Software Composition Analysis inventories every direct and transitive dependency and matches it against known-vulnerability databases. Run it locally and in CI, and fix by upgrading — automatically where you can.
You choose a handful of direct dependencies, but each drags in its own dependencies, recursively — the transitive set is usually many times larger and is where most vulnerabilities hide, precisely because nobody chose them deliberately. SCA tools walk the full resolved tree (from your lockfile) so a critical CVE four levels deep cannot hide.
package.json says 12 deps. The lockfile resolves to ~900.
express (direct)
└── body-parser
└── qs <- a CVE here is YOUR CVE
└── ... dozens more
You audited the 12. The 888 you never saw are the attack surface.

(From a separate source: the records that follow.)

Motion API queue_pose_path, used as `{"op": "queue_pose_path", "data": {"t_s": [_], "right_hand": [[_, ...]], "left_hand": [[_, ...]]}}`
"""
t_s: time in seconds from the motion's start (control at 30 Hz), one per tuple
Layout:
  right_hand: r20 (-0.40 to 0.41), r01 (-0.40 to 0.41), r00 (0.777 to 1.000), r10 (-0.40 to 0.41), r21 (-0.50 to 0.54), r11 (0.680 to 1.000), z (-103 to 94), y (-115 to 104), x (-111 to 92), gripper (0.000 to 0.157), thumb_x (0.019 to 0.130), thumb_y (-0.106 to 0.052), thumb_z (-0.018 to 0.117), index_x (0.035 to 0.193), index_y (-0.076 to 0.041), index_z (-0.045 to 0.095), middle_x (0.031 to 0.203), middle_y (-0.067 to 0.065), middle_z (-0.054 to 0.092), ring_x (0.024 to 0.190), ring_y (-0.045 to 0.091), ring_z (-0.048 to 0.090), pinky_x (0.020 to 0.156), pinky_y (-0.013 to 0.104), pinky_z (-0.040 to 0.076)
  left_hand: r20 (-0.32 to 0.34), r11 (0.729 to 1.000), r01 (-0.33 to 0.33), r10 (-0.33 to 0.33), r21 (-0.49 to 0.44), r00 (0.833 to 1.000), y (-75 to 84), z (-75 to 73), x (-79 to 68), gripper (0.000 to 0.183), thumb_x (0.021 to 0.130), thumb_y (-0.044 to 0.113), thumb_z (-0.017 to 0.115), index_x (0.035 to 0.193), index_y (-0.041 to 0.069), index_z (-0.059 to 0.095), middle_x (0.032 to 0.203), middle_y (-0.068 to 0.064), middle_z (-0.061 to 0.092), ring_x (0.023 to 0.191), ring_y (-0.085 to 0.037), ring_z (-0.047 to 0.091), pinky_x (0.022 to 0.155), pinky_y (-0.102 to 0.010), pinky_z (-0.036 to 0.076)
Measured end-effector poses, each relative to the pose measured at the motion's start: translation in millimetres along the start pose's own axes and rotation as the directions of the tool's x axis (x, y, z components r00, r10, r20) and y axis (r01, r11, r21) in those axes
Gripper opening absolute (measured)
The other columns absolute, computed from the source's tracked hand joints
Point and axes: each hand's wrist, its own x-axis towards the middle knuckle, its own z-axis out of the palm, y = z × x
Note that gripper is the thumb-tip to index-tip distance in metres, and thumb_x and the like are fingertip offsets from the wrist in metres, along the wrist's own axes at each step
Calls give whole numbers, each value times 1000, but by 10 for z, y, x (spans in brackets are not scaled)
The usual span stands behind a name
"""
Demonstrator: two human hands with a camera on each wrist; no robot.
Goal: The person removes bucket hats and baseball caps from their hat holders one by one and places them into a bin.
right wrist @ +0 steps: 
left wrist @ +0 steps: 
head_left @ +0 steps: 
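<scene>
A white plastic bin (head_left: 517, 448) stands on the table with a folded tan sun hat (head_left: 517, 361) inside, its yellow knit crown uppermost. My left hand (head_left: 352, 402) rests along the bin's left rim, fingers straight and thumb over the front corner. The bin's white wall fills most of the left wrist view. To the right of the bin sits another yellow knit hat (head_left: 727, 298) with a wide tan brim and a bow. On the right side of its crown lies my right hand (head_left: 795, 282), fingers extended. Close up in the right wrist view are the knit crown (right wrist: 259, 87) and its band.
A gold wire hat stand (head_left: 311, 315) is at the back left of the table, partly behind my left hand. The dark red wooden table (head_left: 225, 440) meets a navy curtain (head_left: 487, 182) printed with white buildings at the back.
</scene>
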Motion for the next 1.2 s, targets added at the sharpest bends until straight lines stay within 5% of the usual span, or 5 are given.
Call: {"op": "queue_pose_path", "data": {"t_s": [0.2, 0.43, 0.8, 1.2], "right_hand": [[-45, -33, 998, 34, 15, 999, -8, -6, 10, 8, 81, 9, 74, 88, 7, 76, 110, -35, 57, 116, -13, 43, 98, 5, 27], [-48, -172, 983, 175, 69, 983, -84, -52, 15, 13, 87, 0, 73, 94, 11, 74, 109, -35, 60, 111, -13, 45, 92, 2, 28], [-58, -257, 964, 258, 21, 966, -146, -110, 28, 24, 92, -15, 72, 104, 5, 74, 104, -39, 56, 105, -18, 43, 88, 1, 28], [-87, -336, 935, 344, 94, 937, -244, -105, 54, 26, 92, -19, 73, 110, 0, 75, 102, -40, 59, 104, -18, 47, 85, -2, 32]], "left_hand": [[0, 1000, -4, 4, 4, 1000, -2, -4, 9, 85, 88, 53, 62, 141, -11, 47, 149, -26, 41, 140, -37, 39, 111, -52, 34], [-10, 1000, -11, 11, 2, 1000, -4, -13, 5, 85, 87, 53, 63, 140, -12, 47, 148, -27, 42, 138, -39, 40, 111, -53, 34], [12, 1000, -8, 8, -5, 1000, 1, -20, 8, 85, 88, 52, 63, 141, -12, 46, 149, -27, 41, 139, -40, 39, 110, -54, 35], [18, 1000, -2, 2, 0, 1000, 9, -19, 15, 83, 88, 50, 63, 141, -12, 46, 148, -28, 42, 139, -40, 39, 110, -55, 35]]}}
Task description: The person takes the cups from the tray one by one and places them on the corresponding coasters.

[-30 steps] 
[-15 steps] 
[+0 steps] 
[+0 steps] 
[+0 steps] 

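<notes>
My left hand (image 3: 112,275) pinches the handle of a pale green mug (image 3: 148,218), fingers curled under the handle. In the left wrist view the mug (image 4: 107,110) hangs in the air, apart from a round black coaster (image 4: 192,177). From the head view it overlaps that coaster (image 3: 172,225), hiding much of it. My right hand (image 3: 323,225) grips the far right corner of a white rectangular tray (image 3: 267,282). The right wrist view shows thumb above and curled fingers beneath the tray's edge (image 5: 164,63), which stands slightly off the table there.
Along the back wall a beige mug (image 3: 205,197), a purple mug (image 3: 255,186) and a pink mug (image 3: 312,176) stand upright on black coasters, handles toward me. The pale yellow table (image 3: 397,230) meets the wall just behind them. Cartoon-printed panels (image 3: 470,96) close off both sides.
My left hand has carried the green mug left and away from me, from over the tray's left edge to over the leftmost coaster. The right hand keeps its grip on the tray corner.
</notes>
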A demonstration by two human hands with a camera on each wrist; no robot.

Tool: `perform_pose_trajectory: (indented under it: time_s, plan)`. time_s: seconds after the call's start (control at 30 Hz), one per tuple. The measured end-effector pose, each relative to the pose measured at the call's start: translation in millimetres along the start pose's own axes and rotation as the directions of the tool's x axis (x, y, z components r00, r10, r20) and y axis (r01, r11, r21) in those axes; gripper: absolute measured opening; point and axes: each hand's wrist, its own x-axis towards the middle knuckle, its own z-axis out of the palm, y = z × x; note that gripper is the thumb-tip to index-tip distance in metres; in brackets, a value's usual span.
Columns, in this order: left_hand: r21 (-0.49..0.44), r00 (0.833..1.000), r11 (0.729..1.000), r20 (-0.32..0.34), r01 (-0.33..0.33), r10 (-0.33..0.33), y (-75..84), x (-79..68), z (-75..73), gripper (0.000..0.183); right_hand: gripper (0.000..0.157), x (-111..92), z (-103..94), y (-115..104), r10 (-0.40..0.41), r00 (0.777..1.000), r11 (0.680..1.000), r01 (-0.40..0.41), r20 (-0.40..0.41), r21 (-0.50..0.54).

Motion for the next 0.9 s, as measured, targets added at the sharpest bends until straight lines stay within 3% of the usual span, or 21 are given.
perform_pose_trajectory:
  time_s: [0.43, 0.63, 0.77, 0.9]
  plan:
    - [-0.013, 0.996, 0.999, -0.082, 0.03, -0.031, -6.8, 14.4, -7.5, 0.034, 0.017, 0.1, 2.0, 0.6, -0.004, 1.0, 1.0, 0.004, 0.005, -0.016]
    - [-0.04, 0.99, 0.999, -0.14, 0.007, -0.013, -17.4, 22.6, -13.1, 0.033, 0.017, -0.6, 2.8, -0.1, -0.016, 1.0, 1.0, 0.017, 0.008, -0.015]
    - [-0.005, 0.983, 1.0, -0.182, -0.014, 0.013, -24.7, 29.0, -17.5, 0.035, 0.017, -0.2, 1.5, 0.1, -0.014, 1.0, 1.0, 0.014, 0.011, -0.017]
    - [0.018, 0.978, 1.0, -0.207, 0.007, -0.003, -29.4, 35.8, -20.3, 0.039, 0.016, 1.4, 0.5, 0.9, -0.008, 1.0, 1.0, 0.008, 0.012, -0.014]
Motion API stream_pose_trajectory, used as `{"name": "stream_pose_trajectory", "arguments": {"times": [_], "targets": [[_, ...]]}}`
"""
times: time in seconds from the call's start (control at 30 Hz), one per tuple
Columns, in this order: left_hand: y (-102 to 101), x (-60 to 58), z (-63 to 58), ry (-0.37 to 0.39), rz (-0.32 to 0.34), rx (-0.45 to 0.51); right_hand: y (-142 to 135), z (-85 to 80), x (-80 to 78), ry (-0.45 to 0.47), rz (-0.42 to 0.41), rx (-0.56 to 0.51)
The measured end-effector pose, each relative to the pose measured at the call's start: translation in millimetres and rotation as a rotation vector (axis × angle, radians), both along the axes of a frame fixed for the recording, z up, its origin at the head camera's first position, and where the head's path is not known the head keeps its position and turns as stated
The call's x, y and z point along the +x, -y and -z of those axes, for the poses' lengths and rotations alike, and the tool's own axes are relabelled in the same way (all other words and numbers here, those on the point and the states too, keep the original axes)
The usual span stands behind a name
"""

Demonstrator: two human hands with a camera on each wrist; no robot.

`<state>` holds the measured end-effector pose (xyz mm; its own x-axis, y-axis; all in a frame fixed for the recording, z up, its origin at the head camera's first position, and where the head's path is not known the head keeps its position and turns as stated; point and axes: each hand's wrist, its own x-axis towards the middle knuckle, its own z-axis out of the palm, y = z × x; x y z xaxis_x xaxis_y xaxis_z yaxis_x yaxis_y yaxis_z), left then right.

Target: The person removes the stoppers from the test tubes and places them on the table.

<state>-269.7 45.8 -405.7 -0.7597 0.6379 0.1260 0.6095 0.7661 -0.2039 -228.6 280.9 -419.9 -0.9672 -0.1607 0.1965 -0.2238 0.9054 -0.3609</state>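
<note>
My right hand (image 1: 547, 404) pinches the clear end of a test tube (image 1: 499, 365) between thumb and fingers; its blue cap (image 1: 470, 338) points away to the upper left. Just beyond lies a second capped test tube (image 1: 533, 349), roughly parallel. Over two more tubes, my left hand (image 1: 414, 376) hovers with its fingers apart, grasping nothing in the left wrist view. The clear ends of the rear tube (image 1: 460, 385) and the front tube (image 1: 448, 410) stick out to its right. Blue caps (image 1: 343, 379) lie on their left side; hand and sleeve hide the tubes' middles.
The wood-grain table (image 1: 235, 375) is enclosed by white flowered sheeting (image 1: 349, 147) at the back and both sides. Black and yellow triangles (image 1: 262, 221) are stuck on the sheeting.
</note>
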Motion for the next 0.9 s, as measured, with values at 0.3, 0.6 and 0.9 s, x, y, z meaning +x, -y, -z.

SCA reads the LOCKFILE (the fully resolved tree), not just the
manifest — that's the difference between real coverage and theater.Every ecosystem has a native auditor, and cross-ecosystem scanners like Trivy or OSV-Scanner cover polyglot repos. Run them locally for fast feedback and in CI as the enforced gate (as wired in the DevSecOps Pipeline course). Fail on fixable, high-severity issues so a red build always means "there is an upgrade you should take."
# native, per-ecosystem
npm audit --audit-level=high
pip-audit # python
govulncheck ./... # go, reachability-aware
# cross-ecosystem, from the lockfile — good default in CI
osv-scanner --lockfile=package-lock.json
trivy fs --scanners vuln --severity HIGH,CRITICAL --ignore-unfixed .
# --ignore-unfixed: only fail where a patched version EXISTS,
# so the gate is always actionable.Not every CVE in your tree is exploitable — the vulnerable function may never be reached by your code. Naive scanners flag all of them and create alert fatigue; reachability-aware tools (govulncheck, some commercial scanners) tell you which CVEs are actually invoked. Prioritize reachable vulnerabilities, but do not ignore the rest — a dormant path today can become live tomorrow.
Two CVEs in your dependency tree:
CVE-A in a function your code calls on every request -> URGENT
CVE-B in a code path you never import -> lower priority
Reachability analysis separates these. It cuts noise dramatically:
often <20% of raw CVE findings are actually reachable.
But "not reachable now" != "safe forever" — a future refactor can
reach it. Track B; fix A first.The remediation for a vulnerable dependency is almost always "upgrade to the patched version." Bots like Dependabot and Renovate open the upgrade PRs for you; your pipeline's tests then decide whether the bump is safe. This closes the loop: scanning finds it, automation proposes the fix, CI verifies it, a human clicks merge.
# renovate.json — grouped, automerge patch-level security updates
{
"extends": ["config:recommended"],
"vulnerabilityAlerts": { "labels": ["security"], "automerge": true },
"packageRules": [
{ "matchUpdateTypes": ["patch"], "automerge": true }
]
}
# Renovate opens PRs; CI (SCA + tests) gates them; low-risk patches
# merge themselves. You review the majors. Patching stops being a chore.